Copy out the full listing below as it stands, with its pictures left behind.

---

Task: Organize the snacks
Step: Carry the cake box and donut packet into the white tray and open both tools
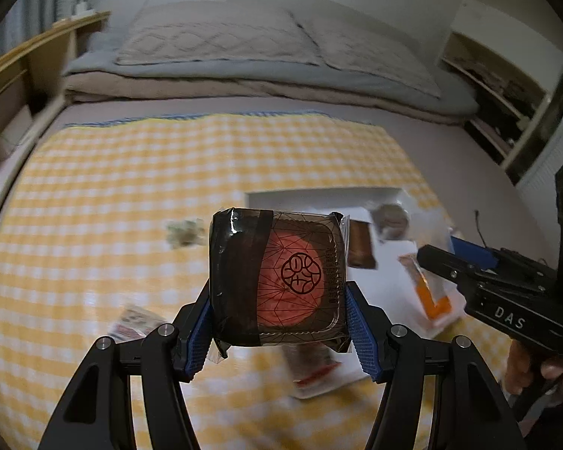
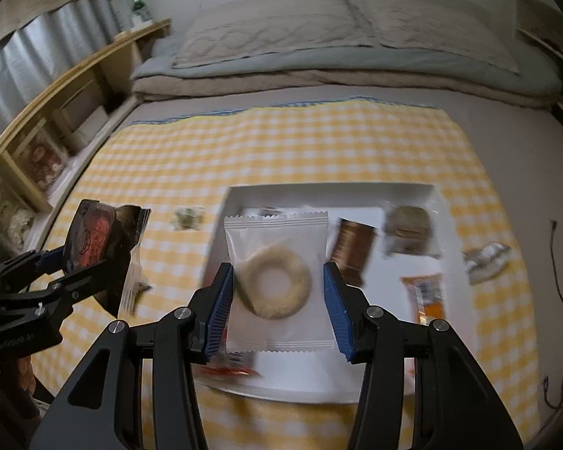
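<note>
Left gripper (image 1: 281, 322) pinches a square dark glossy snack pack (image 1: 277, 277), crinkly film with a red disc and round emblem, blue ribbed pads (image 1: 360, 333) pressed on both its sides, held up above the yellow-white checked cloth (image 1: 131, 172). Right gripper (image 2: 277, 292) clamps a clear flat sachet (image 2: 277, 281) with serrated ends and a pale ring-shaped biscuit inside, pads on both its edges, over the white shallow tray (image 2: 319, 193).

Right wrist view only: full tray layout, with a brown striped bar (image 2: 353, 251), a grey-brown round packet (image 2: 409, 232) and an orange stick pack (image 2: 426, 292) inside, plus a silvery wrapper (image 2: 486, 258) on the cloth right of the tray and a small greenish packet (image 2: 187, 219) to its left. Left wrist view only: a fingers-wrapped handle of the right tool at its right edge, and a blurred printed packet (image 1: 135, 322) at lower left. Folded grey bedding (image 1: 244, 75) at the back in both.
</note>
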Tool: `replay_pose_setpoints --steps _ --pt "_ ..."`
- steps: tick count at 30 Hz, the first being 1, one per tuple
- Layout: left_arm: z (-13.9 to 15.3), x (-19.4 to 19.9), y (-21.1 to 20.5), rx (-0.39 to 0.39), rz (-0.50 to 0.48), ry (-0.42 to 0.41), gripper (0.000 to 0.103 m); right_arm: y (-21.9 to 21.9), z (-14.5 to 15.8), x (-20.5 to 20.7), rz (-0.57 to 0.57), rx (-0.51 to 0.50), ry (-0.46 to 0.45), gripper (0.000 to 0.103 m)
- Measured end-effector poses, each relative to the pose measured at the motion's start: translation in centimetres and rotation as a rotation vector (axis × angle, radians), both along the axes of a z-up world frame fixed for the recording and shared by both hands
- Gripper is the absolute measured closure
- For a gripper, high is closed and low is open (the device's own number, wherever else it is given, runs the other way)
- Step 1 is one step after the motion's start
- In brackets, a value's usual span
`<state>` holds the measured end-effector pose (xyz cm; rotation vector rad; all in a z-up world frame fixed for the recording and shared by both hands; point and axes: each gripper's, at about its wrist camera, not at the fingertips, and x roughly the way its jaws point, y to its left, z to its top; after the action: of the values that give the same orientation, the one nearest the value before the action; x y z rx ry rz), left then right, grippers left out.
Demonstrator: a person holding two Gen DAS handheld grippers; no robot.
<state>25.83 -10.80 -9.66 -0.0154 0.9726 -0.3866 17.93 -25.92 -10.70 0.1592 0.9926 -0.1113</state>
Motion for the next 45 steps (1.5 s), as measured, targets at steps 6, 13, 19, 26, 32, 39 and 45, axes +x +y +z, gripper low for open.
replay_pose_setpoints --steps 6,13,19,26,32,39,45 --pt "-1.8 0.4 -3.1 -0.039 -0.026 0.062 0.041 -3.9 -0.9 -2.0 -0.054 -0.010 0.025 0.054" --pt "-6.0 2.5 -4.8 -0.124 -0.024 0.202 0.041 -7.3 -2.4 -3.6 -0.097 -0.015 0.071 0.054" --pt "-9.3 4.5 -6.2 -0.214 0.012 0.314 0.041 -9.4 -4.2 -4.1 -0.122 -0.001 0.129 0.054" --pt "-13.0 6.3 -7.2 -0.257 0.032 0.427 0.041 -9.6 -6.1 -3.5 -0.097 0.006 0.195 0.054" --pt "-15.9 8.2 -7.2 -0.281 0.090 0.484 0.041 -9.1 -6.6 -2.9 -0.073 0.016 0.209 0.054" --pt "-16.1 10.2 -6.5 -0.269 0.123 0.445 0.041 -9.1 -7.3 -2.4 -0.073 0.020 0.232 0.054" --pt "-14.9 9.6 -6.9 -0.250 0.084 0.399 0.021 -9.7 -7.5 -2.4 -0.084 0.032 0.228 0.048"
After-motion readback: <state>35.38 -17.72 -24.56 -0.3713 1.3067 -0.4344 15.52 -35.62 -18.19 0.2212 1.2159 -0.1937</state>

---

Result for this task
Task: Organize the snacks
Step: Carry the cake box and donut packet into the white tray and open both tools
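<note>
Left gripper (image 1: 281, 322) pinches a square dark glossy snack pack (image 1: 277, 277), crinkly film with a red disc and round emblem, blue ribbed pads (image 1: 360, 333) pressed on both its sides, held up above the yellow-white checked cloth (image 1: 131, 172). Right gripper (image 2: 277, 292) clamps a clear flat sachet (image 2: 277, 281) with serrated ends and a pale ring-shaped biscuit inside, pads on both its edges, over the white shallow tray (image 2: 319, 193).

Right wrist view only: full tray layout, with a brown striped bar (image 2: 353, 251), a grey-brown round packet (image 2: 409, 232) and an orange stick pack (image 2: 426, 292) inside, plus a silvery wrapper (image 2: 486, 258) on the cloth right of the tray and a small greenish packet (image 2: 187, 219) to its left. Left wrist view only: a fingers-wrapped handle of the right tool at its right edge, and a blurred printed packet (image 1: 135, 322) at lower left. Folded grey bedding (image 1: 244, 75) at the back in both.
</note>
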Tool: `replay_pose_setpoints --steps _ --pt "_ ..."`
- steps: tick count at 30 Hz, the first being 1, one per tuple
- Layout: left_arm: z (-13.9 to 15.3), x (-19.4 to 19.9), y (-21.1 to 20.5), rx (-0.39 to 0.39), rz (-0.50 to 0.48), ry (-0.42 to 0.41), gripper (0.000 to 0.103 m); right_arm: y (-21.9 to 21.9), z (-14.5 to 15.8), x (-20.5 to 20.7), rz (-0.57 to 0.57), rx (-0.51 to 0.50), ry (-0.46 to 0.45), gripper (0.000 to 0.103 m)
- Measured end-effector poses, each relative to the pose measured at the motion's start: translation in centimetres and rotation as a rotation vector (axis × angle, radians), both along the axes of a z-up world frame fixed for the recording and shared by both hands
- Gripper is the absolute measured closure
- For a gripper, high is closed and low is open (the device's own number, wherever else it is given, runs the other way)
- Step 1 is one step after the motion's start
- In brackets, a value's usual span
`<state>` holds the measured end-effector pose (xyz cm; rotation vector rad; all in a z-up world frame fixed for the recording and shared by both hands; point and axes: each gripper's, at about its wrist camera, not at the fingertips, and x roughly the way its jaws point, y to its left, z to its top; after the action: of the values that give the same orientation, the one nearest the value before the action; x y z rx ry rz), left then right, grippers left out.
Demonstrator: a person holding two Gen DAS handheld grippers; no robot.
<state>25.83 -10.80 -9.66 -0.0154 0.9726 -0.3866 17.93 -25.92 -10.70 0.1592 0.9926 -0.1113</state>
Motion for the next 45 steps (1.5 s), as measured, targets at steps 6, 13, 19, 26, 32, 39 and 45, axes +x +y +z, gripper low for open.
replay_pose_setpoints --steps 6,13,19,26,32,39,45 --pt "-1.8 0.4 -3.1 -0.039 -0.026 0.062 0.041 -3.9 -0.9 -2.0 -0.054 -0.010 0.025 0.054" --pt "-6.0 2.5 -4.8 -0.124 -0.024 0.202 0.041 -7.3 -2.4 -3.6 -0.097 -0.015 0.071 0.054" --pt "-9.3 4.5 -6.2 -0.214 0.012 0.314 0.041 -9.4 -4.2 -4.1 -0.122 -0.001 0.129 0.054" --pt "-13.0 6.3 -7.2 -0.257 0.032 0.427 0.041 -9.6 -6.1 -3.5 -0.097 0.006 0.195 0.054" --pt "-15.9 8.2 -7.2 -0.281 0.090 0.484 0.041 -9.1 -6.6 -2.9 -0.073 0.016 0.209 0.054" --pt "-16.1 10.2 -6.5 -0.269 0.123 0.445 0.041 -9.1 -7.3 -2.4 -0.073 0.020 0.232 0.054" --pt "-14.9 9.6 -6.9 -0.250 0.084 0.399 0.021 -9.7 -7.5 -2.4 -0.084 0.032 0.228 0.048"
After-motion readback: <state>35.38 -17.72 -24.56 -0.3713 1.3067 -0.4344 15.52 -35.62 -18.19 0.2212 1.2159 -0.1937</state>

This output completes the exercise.